Partial image memory, 5b ... correlation calculator, 5c ... best position selector, 5d ... best position memory, 5e ... search range setting device,
6 ... Feature amount extraction unit, 6a ... Edge extractor, 6b ... Edge image analyzer, 6c ... Partial information storage unit, 7 ... Partial image cutout unit, 102 ... Moving image signal, 103 ... Image Read line, 104 ... Partial image read line, 105 ... Corresponding position information, 106 ... Feature amount, 107 ... Partial image writing line, 108
…… Initial partial image writing line, 110 to 114 …… Connecting line, 11
5 …… Edge image, 116 …… Partial information.

Claims (1)

[Claims] 1. A moving image storage unit that stores an input moving image, and a moving image that analyzes the moving image and extracts feature quantities indicating positions and shapes in the moving image of a plurality of portions of the subject.
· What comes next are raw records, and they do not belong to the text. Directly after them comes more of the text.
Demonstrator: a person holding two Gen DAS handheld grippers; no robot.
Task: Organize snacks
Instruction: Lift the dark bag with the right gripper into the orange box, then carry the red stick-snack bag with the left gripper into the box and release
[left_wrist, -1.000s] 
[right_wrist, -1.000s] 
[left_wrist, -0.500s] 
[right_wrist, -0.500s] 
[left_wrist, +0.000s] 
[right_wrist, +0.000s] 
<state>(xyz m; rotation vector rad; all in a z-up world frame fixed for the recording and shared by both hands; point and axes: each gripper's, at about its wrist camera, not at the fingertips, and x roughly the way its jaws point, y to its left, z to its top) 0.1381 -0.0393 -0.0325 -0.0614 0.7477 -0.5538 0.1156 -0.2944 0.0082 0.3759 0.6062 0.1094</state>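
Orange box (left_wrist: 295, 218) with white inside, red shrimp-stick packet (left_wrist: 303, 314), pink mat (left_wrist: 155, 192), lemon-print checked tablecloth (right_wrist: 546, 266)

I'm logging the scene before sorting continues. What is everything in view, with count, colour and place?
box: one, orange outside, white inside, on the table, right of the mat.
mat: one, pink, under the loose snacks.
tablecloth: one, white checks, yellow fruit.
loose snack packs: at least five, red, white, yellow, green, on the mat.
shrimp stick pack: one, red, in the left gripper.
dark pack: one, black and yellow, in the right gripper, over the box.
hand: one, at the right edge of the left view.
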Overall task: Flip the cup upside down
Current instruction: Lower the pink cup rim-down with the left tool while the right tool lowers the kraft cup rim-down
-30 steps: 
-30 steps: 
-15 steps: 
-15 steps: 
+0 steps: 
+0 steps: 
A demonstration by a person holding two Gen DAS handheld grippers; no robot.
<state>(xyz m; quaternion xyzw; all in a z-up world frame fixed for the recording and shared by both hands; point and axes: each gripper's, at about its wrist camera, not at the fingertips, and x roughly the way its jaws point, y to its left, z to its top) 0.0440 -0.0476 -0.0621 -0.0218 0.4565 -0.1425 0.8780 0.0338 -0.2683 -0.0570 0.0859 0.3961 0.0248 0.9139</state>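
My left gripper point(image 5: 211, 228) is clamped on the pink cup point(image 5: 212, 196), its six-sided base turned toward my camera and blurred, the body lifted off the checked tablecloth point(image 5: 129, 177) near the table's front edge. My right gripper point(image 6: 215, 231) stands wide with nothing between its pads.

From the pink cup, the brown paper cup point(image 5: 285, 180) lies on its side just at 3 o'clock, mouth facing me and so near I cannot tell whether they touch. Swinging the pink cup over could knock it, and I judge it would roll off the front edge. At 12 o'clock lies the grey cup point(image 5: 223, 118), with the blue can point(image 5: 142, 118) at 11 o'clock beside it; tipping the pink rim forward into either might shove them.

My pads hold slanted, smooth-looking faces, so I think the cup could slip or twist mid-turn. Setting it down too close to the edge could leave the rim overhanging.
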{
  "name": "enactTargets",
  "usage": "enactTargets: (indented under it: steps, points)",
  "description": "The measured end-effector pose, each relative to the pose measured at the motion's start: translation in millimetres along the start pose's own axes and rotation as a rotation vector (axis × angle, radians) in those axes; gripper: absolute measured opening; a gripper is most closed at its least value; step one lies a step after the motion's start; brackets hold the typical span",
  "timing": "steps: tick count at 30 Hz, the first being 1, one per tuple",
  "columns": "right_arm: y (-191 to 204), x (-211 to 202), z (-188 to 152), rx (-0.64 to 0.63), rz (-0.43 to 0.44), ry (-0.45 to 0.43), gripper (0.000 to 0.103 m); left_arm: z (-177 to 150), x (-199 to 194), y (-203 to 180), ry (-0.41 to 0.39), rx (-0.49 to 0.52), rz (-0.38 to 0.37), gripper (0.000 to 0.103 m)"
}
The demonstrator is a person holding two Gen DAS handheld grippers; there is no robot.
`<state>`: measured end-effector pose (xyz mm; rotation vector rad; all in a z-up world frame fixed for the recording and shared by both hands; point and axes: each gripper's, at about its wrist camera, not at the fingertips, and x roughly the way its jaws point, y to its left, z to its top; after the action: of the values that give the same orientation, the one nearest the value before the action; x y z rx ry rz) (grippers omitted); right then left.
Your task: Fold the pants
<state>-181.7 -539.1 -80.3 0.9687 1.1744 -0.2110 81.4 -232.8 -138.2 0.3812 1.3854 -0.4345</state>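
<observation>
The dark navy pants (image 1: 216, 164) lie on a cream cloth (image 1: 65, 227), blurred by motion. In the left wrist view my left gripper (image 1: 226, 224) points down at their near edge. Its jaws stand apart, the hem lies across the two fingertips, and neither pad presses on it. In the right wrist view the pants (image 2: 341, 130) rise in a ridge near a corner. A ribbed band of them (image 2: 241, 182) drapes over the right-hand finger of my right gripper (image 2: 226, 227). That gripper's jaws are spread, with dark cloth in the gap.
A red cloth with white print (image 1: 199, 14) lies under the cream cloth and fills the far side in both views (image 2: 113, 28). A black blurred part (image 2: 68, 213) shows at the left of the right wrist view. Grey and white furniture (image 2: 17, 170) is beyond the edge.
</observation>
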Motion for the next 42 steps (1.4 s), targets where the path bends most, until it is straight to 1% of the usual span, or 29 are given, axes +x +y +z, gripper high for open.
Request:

In a moving image recognition device including an analysis unit, the moving image analysis unit, a plurality of first partial images cut out to include a plurality of portions of the subject from the already analyzed first image and The partial image storage unit that stores the cut-out position information of each of these partial images, and the plurality of first partial images in the second image stored in the moving image storage unit that is temporally continuous with the first image. Corresponding position determining unit that determines position information corresponding to, and extract a feature amount indicating the position and shape of the plurality of portions in the second image by analyzing the second image based on the corresponding position information. Feature extraction Parts and the plurality of second partial images of the plurality of second partial images based on the positions and shapes of the plurality of portions of the subject represented by the feature amount in the second image. A moving image characterized by being configured with a plurality of second partial images and a partial image cutout unit for writing cutout position information in the partial image storage unit by determining cutout position information from the second image Recognition device.